Странно, ведь вот как вспомнишь, в отношении к Салли была особенная чистота, цельность. К мужчинам так не относишься. Совершенно бескорыстное чувство, и оно может связывать только женщин, только едва ставших взрослыми женщин. А с ее стороны было еще и желание защитить; оно шло от сознания общей судьбы, от предчувствия чего-то, что их разлучит (о замужестве говорилось всегда как о бедствии), и оттого эта рыцарственность, желание охранить, защитить, которого с ее стороны было куда больше, чем у Салли. Потому что та была просто отчаянная, вытворяла бог знает что, каталась на велосипеде по парапету террасы, курила сигары. Невозможная, просто невозможная. Но зато ведь и обаяние само, во всяком случае в глазах Клариссы; раз как-то, она запомнила, у себя в спальне, в мансарде, прижимая грелку к груди, она стояла и вслух говорила: «Она здесь, под этой крышей! Она под этой крышей!»
Нет, сейчас эти слова – пустой звук. Даже тени былых чувств не могли они вызвать. Но она же помнит, как холодела она от волнения, в каком-то восторге расчесывая волосы (вот к ней и начало возвращаться то, прежнее, покуда она вынимала шпильки, выкладывала на туалетный столик, стала расчесывать волосы), а красный закат зигзагами расчерчивали грачи, и она одевалась, спускалась по лестнице, и, пересекая холл, она тогда думала: «О, если б мог сейчас я умереть!{15} Счастливее я никогда не буду». Это было ее чувство – чувство Отелло, и она, конечно, ощущала его так же сильно, как Отелло у Шекспира, и все оттого, что она спускалась, в белом платье, ужинать вместе с Салли Сетон.
Она была в красном, газовом – или нет? Во всяком случае, она горела, светилась вся, будто птица, будто пух цветочный влетел в столовую, приманясь куманикой, и дрожит, повиснув в шипах. Но самое удивительное при влюбленности (а это была влюбленность, ведь верно?) – совершенное безразличие к окружающим. Куда-то уплывала из-за стола тетя Елена. Читал газету папа. Питер Уолш тоже, наверное, был, и старая мисс Каммингс; был и Йозеф Брайткопф, был, конечно, бедный старикан, он приезжал каждое лето и гостил неделями, якобы чтоб читать с ней немецкие тексты, а сам играл на рояле и пел песни Брамса совершенно без голоса.

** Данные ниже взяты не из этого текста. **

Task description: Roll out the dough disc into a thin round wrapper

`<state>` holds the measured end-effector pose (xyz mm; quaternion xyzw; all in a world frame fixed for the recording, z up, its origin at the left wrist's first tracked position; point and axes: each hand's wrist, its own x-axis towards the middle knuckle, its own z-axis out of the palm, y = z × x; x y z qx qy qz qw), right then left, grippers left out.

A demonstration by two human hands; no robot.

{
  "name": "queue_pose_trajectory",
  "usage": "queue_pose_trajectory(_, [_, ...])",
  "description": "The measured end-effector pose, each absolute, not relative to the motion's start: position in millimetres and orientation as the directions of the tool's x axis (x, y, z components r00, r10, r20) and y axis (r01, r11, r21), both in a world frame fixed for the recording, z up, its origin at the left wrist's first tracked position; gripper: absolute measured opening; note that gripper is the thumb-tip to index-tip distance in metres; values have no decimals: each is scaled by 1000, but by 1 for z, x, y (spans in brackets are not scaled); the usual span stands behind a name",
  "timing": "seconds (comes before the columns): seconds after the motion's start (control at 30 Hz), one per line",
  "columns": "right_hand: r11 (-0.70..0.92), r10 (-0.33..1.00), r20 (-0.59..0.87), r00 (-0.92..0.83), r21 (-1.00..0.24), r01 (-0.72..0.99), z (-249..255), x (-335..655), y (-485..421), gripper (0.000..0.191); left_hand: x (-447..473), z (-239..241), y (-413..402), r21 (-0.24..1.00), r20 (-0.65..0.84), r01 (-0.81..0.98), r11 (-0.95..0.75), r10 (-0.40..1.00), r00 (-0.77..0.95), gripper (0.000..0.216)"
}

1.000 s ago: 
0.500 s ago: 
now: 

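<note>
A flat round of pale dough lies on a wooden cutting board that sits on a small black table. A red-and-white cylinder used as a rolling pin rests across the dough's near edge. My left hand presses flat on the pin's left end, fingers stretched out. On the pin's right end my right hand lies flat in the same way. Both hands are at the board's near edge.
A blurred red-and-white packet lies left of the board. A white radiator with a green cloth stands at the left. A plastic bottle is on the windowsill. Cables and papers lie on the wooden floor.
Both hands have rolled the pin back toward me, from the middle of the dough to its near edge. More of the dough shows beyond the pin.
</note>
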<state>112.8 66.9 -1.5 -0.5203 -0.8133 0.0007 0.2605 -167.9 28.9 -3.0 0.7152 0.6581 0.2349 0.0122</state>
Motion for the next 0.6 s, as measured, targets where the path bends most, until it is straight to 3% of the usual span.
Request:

Все это составляло лишь фон для Салли. Она стояла у камина и чудесным своим голосом, каждое произносимое слово обращающим в ласку, говорила с папой, таявшим против воли (он так и не сумел простить ей книжку, которую она взяла почитать и забыла под дождем на террасе), а потом вдруг сказала: «Ну можно ли сидеть в духоте!» – и все вышли на террасу, стали бродить по саду туда-сюда. Питер Уолш и Йозеф Брайткопф продолжали спорить о Вагнере. Они с Салли дали им отойти. И тогда была та самая благословенная в ее жизни минута подле каменной урны с цветами. Салли остановилась: сорвала цветок; поцеловала ее в губы. Будто мир перевернулся! Все исчезли; она была с Салли одна. Ей как будто вручили подарок, бережно завернутый подарок, и велели хранить, не разглядывать – алмаз, словом, что-то бесценное, но завернутое, и пока они бродили (туда-сюда, туда-сюда), она его раскрыла, или это сияние само прожгло обертку, стало откровением, набожным чувством! И тут старый Йозеф и Питер повернули прямо на них.